- Requirement -
Output the full listing below exactly, without the pictures.

- Dataset excerpt -

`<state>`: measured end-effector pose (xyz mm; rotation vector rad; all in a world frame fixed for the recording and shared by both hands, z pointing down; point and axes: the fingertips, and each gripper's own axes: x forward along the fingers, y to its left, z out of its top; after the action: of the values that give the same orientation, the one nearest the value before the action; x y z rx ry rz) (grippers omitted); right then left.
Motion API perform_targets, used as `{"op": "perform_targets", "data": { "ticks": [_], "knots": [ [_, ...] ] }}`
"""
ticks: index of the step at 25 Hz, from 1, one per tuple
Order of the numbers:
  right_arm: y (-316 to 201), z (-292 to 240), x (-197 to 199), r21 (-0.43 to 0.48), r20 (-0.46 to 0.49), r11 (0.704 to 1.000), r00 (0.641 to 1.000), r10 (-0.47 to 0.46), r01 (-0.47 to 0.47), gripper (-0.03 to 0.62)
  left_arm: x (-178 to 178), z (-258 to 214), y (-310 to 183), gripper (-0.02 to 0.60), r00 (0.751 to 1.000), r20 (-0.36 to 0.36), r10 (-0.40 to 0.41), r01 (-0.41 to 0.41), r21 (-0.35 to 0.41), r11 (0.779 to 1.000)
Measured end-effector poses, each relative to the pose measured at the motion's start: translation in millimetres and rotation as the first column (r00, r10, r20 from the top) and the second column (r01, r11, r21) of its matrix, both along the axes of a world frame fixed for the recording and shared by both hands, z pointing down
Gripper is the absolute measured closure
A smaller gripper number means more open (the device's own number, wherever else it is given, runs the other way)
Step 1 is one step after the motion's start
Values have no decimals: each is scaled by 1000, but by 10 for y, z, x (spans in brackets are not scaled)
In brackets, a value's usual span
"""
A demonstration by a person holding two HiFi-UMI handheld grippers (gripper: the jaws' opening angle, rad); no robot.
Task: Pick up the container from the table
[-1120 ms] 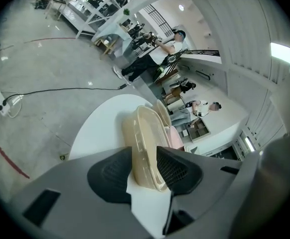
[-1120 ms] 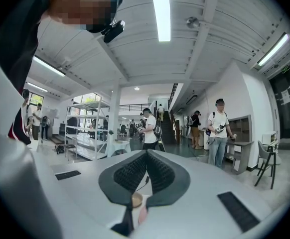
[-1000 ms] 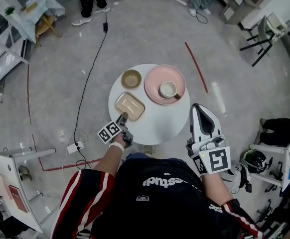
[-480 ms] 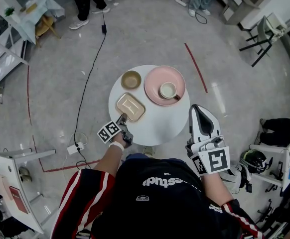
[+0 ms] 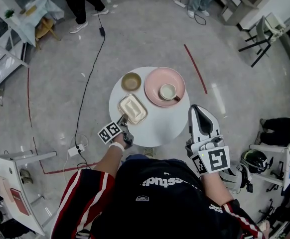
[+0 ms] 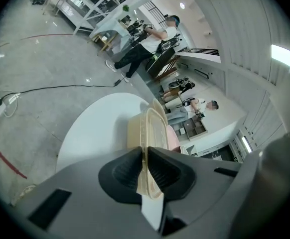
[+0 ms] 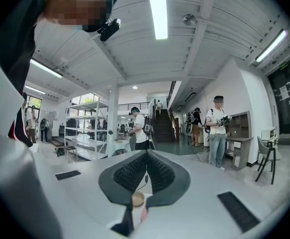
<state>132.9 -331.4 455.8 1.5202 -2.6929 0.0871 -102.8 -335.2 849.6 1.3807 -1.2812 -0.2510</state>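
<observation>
The beige rectangular container [image 5: 132,108] is on the left part of the round white table [image 5: 160,126]. My left gripper [image 5: 123,120] comes at it from the near side. Its jaws have just been closing and now pinch the container's near rim. In the left gripper view the thin rim of the container [image 6: 154,126] runs between the black pads of the left gripper [image 6: 145,152]. I cannot tell whether the container is off the table. My right gripper [image 5: 198,108] hangs level beside the table's right edge. The right gripper [image 7: 146,156] is shut on nothing.
A pink plate [image 5: 154,82] carrying a cup [image 5: 168,90] and a small tan bowl [image 5: 131,81] stand on the far half of the table. A black cable and a power strip [image 5: 75,147] lie on the floor at left. People stand far off.
The left jaws have closed on the container's near rim. The container has turned slightly and shifted a little. The right gripper has stayed where it was.
</observation>
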Motion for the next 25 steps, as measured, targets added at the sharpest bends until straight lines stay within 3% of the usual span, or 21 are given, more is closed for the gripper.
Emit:
{"op": "perform_targets", "data": {
  "ticks": [14,25],
  "knots": [
    [190,-175,-109,-17,60,999,997,44,-43,580,-77,-584,-48,532,985,102,141,-150,83,985],
    [604,-299,-247,1,91,993,989,115,-115,580,-212,-1341,122,532,945,211,250,-296,229,927]
  ]
}}
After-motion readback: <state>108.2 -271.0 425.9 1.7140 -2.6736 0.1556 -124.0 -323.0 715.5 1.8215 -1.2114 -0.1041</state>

- Answer section -
`<state>`: measured end-effector pose (xyz mm; rotation vector rad; all in a world frame fixed for the recording and shared by both hands, z pointing down; point and axes: the fingertips, and each gripper's own axes: x forward along the fingers, y to its left, z out of its top; after the action: of the values that give the same orientation, the one nearest the value before the action; x y z rx ry rz) (grippers omitted); right then left.
Motion API perform_targets, used as `{"op": "perform_targets", "data": { "ticks": [_], "knots": [ [_, ...] ] }}`
"""
ticks: index of the step at 25 Hz, from 1, one per tuple
Order of the numbers:
  right_arm: y (-316 to 201), z (-292 to 240), x (-197 to 199), r21 (-0.43 to 0.48), r20 (-0.46 to 0.49), r11 (0.704 to 1.000), r00 (0.641 to 1.000), r10 (-0.47 to 0.46), r01 (-0.47 to 0.47), gripper (-0.03 to 0.62)
  left_arm: x (-178 to 178), z (-258 to 214), y (-310 to 183), gripper (-0.02 to 0.60), r00 (0.751 to 1.000), r20 (-0.36 to 0.36), r10 (-0.40 to 0.41), r01 (-0.41 to 0.41), r21 (-0.35 to 0.41), r11 (0.779 to 1.000)
Measured end-effector poses, each relative to the pose measured at the motion's start: translation in millimetres and rotation as the first column (r00, r10, r20 from the top) and the second column (r01, r11, r21) of its matrix, both along the axes of a world frame fixed for the recording and shared by both hands, z pointing down
Gripper is the absolute measured closure
A smaller gripper number means more open (the device's own number, wherever else it is given, runs the other way)
Step 1 is one step after the motion's start
Values have no decimals: each is scaled by 1000, but by 10 for y, z, x (spans in brackets are not scaled)
In brackets, a value's usual span
"""
A demonstration by a person holding two HiFi-UMI handheld grippers (gripper: the jaws' opening angle, rad); no robot.
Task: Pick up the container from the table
[-1120 ms] 
[-1120 ms] 
[-1000 ms] 
[-480 ms] 
[+0 ms] 
[+0 ms] 
[+0 ms] 
<state>132.9 -331.4 455.8 1.5202 -2.6929 0.0871 -102.8 -335.2 849.6 1.3807 -1.2812 -0.2510</state>
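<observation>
The beige rectangular container [image 5: 132,108] is on the left part of the round white table [image 5: 160,126]. My left gripper [image 5: 123,120] comes at it from the near side. Its jaws have just been closing and now pinch the container's near rim. In the left gripper view the thin rim of the container [image 6: 154,126] runs between the black pads of the left gripper [image 6: 145,152]. I cannot tell whether the container is off the table. My right gripper [image 5: 198,108] hangs level beside the table's right edge. The right gripper [image 7: 146,156] is shut on nothing.
A pink plate [image 5: 154,82] carrying a cup [image 5: 168,90] and a small tan bowl [image 5: 131,81] stand on the far half of the table. A black cable and a power strip [image 5: 75,147] lie on the floor at left. People stand far off.
The left jaws have closed on the container's near rim. The container has turned slightly and shifted a little. The right gripper has stayed where it was.
</observation>
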Motion for the next 25 steps, as measured, targets added at the sharpest bends until straight lines stay within 3% of the usual span, or 21 are given, more is closed for the gripper.
Emit:
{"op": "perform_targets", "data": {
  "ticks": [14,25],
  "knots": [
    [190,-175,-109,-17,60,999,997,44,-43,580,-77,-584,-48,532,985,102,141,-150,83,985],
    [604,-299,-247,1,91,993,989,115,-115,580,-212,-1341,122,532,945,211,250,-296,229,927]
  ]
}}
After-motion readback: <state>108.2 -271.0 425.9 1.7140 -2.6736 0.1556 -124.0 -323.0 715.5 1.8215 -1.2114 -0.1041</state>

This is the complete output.